Five Myths About Job Loss
These days, the news is rife with stories about lay-offs: Bell, TD, Scotiabank, CIBC, Enbridge, Canada Post and a host of other companies have announced major reductions to their workforce.
Job loss is not uncommon – the likelihood that a person will be permanently laid-off (i.e. terminated) sometime in his or her career is extremely high. Nevertheless, many myths still persist about what an employer can and cannot do during the termination process. In this post, I shed light on 5 common myths.
Myth #1 – Lay-off blackout period
Many people are surprised to learn that the end of the calendar year is one of the most common times for employee lay-offs. Some employees believe that because of the holiday season, a compassionate blackout period exists at law to prohibit employee terminations. Unfortunately, no such period exists. The law gives an employer the ability to terminate the employment of any employee, at any time, for any reason. Though an employer might have a policy, which prohibits employee terminations during the holiday season, the law does not impose such an obligation.
Myth #2 – Reasons for Termination
Another common myth is that an employee is entitled to reasons for the loss of their job. In most cases, an employer is not required to provide reasons (and there need not be a reason) for an employee’s termination. By law, an employer can terminate an employee, without cause, for any reason at anytime, provided that the termination is not in violation of the Human Rights Code. Therefore, an exceptional employee, with solid performance reviews and without a previous disciplinary record, could still be permanently laid-off before other employees who might seem more ‘deserving’ of the lay-off.
In situations where an employer is alleging ‘just cause’ – which essentially means that the employee did something wrong to bring about the termination – the employer is required to provide reasons for the ‘just cause’ termination. That said, for the vast majority of employee terminations, which are without cause, reasons for the termination are not required.
Myth #3 – Posting of the lost job
The law gives employers flexibility to manage their business and employee resources as they see fit. Therefore, in most circumstances, an employer can permanently lay-off an employee on one day and turn around and recruit for the exact same position on another day – regardless of the reasons given to the terminated employee for the lay-off (e.g. shortage of work, downsizing, restructuring etc.). One exception to this rule is if an employee’s employment contract or collective agreement states that the employee will have first opportunity for an open position when one becomes available. Absent these contractual assurances (and some statutory restrictions), an employer is fully within its legal rights to post any open position and is under no obligation to re-hire a terminated employee.

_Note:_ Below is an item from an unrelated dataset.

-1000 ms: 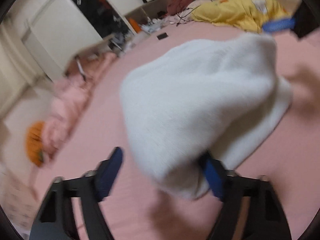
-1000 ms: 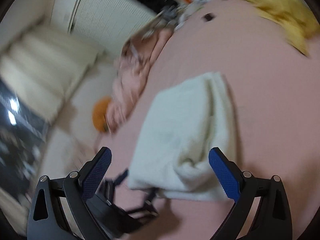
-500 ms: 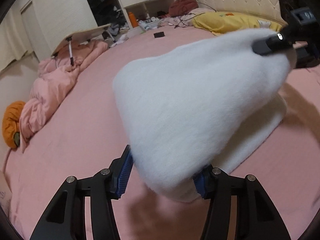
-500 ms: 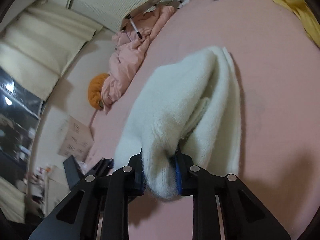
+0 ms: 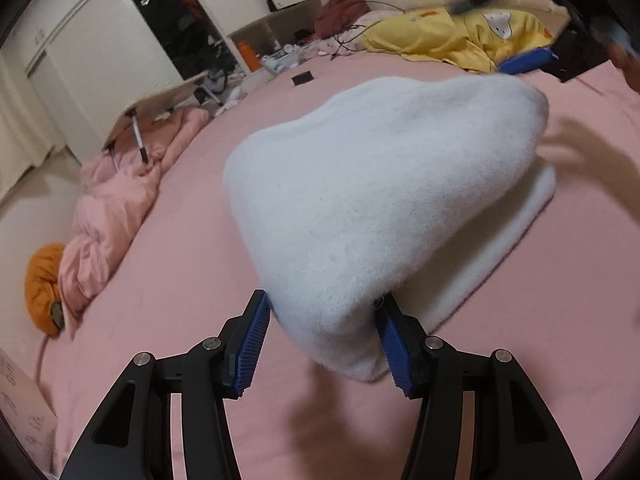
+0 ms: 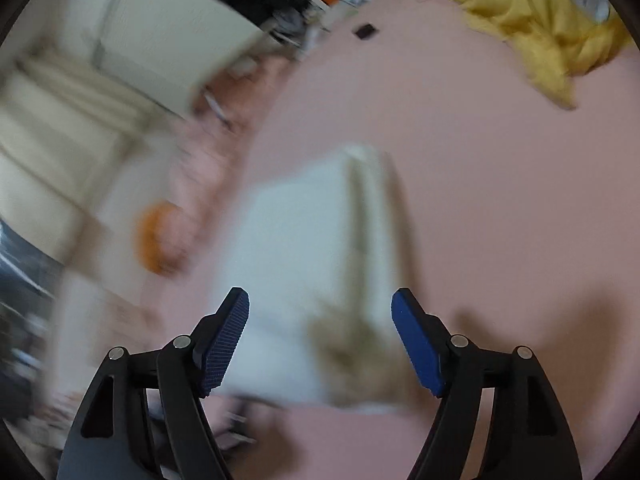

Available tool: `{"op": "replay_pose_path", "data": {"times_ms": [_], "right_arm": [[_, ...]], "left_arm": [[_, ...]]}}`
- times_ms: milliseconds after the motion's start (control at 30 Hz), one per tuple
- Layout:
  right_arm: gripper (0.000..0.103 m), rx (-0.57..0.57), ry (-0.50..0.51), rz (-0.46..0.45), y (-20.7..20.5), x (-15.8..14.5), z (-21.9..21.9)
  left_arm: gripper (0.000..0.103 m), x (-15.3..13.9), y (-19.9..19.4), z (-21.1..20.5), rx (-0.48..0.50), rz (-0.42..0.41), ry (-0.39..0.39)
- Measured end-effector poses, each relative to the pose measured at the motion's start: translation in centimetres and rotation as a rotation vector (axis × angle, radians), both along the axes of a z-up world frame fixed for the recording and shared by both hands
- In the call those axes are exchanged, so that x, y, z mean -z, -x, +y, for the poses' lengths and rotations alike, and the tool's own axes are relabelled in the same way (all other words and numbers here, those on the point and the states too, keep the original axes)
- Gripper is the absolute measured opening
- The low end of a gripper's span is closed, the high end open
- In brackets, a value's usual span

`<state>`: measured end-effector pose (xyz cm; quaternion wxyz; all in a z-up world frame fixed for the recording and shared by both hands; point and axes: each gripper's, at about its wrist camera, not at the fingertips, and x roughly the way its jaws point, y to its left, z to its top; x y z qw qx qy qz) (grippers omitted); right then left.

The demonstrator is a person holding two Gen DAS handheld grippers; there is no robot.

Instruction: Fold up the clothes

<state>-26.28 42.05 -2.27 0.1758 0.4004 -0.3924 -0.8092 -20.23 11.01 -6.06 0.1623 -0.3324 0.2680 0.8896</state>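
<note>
A white fluffy garment [image 5: 380, 208] lies folded on the pink bed sheet [image 5: 180, 272]. My left gripper [image 5: 324, 344] has its blue pads on either side of the garment's near edge, which is lifted off the sheet. In the right wrist view, blurred by motion, the garment [image 6: 304, 248] lies flat below my right gripper [image 6: 320, 340], which is open and empty above it. Part of the right gripper shows in the left wrist view at the far right [image 5: 528, 58].
A crumpled pink duvet [image 5: 120, 200] and an orange cushion [image 5: 42, 284] lie at the bed's left edge. A yellow blanket [image 5: 460, 40] lies at the head of the bed, a small black object [image 5: 302, 78] lies on the sheet, and white wardrobes [image 5: 100, 60] stand behind.
My right gripper was shut on the garment's far edge; it has let go, opened and pulled away. My left gripper's jaws have widened a little around the near edge.
</note>
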Motion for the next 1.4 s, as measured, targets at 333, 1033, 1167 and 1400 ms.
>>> {"op": "replay_pose_path", "data": {"times_ms": [333, 1033, 1167, 1400], "right_arm": [[0.028, -0.145, -0.1, -0.105, 8.6, 3.8, -4.4], [0.045, -0.159, -0.154, 0.179, -0.1, -3.5, -4.7], [0.045, -0.196, -0.108, -0.026, 1.2, 1.2, -7.8], [0.038, -0.092, -0.126, 0.006, -0.9, 1.3, -5.6]], "left_arm": [[0.054, 0.0, 1.7, -0.7, -0.06, -0.069, -0.098], [0.055, -4.6, -1.7, -6.9, -0.021, -0.255, -0.706], [0.055, -7.3, 1.4, -6.0, 0.003, -0.254, -0.853], [0.029, -2.9, 7.8, -3.1, -0.12, -0.434, -0.697]]}}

Myth #4 – Severance package deadline
Most severance packages include a deadline for the employee to consider the package and sign-back their agreement (commonly one week). Employees often feel pressured to confirm their acceptance of the severance package before the deadline, for fear that they will lose the package offered altogether. However, nothing could be farther from the truth.
The deadline for an employee to confirm acceptance of a severance package is simply a date imposed by an employer: it does not have any legal significance and primarily serves the employer’s interest to conclude matters quickly. An employee can always ask for an extension to this deadline and in most cases the employer will agree to the request. Remember that an employer equally benefits when an employee confirms acceptance of a severance package after receiving every opportunity to be fully informed about the contents of the package.
Myth #5 – Working notice of termination
When an employee is terminated on a without cause basis, he or she is entitled to notice of termination, which can be:
- A lump-sum payment equal to the notice period;
- Salary continuance payments during the notice period, where the employee continues to receive his or her salary, but is no longer required to report to work;
- Working notice, where an employee is required to work for duration of the notice period; or
- A combination of any of the above.
It is completely possible and acceptable for an employee’s severance package to be entirely made-up of working notice. In some situations, an employee who has been provided with working notice of termination may still be entitled to a severance payment at the end of the working notice period. However in such circumstances, the working notice period would still count towards the overall severance package provided to the employee (i.e. the severance period would not be based on the severance payment alone.)